In doing this Jesus fulfills the prophet Daniel’s vision, “to him was given dominion and glory and kingdom, that all peoples, nations, and languages should serve him; his dominion is an everlasting dominion, which shall not pass away, and his kingdom one that shall not be destroyed” (Dan 7:14).

 Personal Application

The mystery of the ascension of our Lord reminds and encourages us to rely on the peace which Christ offers us. Shortly before his ascension our Lord tells us, “Peace I leave with you; my peace I give to you; not as the world gives do I give to you. Let not your hearts be troubled, neither let them be afraid” (Jn 14:27).

Here Jesus warns us that the peace the world offers does not satisfy. We need to remain detached, therefore, from earthly possessions which do not ultimately satisfy.

We were made for Heaven and our Lord and Savior has told us, “In my Father’s house are many rooms; if it were not so, would I have told you that I go to prepare a place for you?

And when I go and prepare a place for you, I will come again and will take you to myself, that where I am you may be also” (Jn 14:2-3).

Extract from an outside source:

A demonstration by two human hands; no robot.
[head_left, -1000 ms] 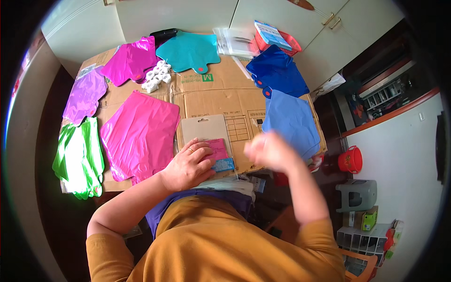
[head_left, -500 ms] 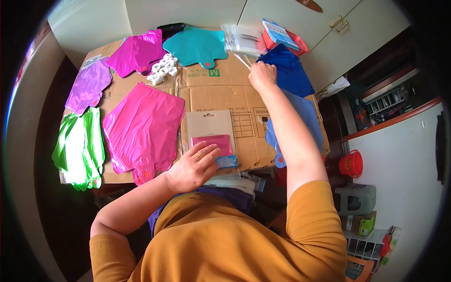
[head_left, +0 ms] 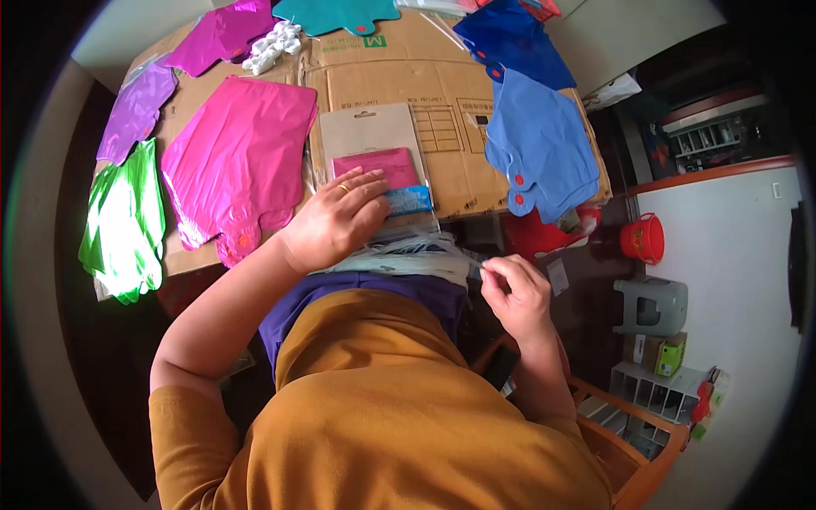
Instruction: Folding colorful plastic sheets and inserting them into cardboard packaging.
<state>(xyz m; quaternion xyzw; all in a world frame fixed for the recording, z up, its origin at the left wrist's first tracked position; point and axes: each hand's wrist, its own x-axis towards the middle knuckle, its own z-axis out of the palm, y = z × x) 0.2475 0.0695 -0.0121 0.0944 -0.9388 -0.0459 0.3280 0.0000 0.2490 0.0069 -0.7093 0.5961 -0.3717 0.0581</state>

3 thoughts on “The Ascension

  1. So I have a question: If you saw your beloved, back-from-the-dead “leader” levitate off of the ground until he is swallowed up into a cloud, to never be seen again, by you or anyone else on planet earth, would that be something you might include in your one and only “gospel” about him???

    Yet Mark, the first gospel written (the original, not the altered versions), Matthew, and John say NOTHING about an Ascension! The ONLY person who mentions an Ascension (in his two books, Luke and Acts) is someone who tells us in the first chapter of Luke that he is NOT an eyewitness to any of these events; that he obtained this information, at best, second hand!

    So we are asked to believe that Matthew and John, two alleged eyewitnesses to both the Resurrection and the Ascension, say not ONE word about this fantastic, supernatural event, but someone who admits that he was *not* an eyewitness is telling us the factual details of a real, historical, law-of-gravity-defying event???

    Give me a break! This is a legend, and nothing more.

    1. He has been seen again, many times, but since something is not written in the Gospels about these incidents than to your stated way of thinking it cannot be true. Is it not possible to you, that after seeing many miraculous things, many not written in any of the Gospels, rather written in Acts and the letters, as well as passed down by word of mouth (we call that tradition), that this particular miracle did not fit the narrative these other writers sought? Luke is the only one who thought the narrative of Jesus’s birth was noteworthy too for that matter. The best the others do is mention his lineage and the fact that he was born.

      I have a question for you. How do you live day to day without paralyzing fear without belief in life after death? How could you ride in a car, or climb on your roof to clean the gutters? Any second you, in your belief system, will cease to exist. The world, as far as you are aware, will cease to exist. How can you face a sore throat for fear of a fatal illness?

      I suppose you believe in the Big Bang theory for the creation of the universe too. That one clarifies the fallacy of atheistic thinking. Atheists think that it is easier to believe that “first there was nothing, and then BANG, there was something.” How is that easier to believe? To me that seems ludicrous. Atheists, in my experience so perhaps not you, in reality believe in God on some level, but belief in God then requires they take themselves off of the alter. And humility is hard for all of us to do. We all would rather place ourselves and our desires above all else. This is why the old saying “there are no atheists in foxholes.”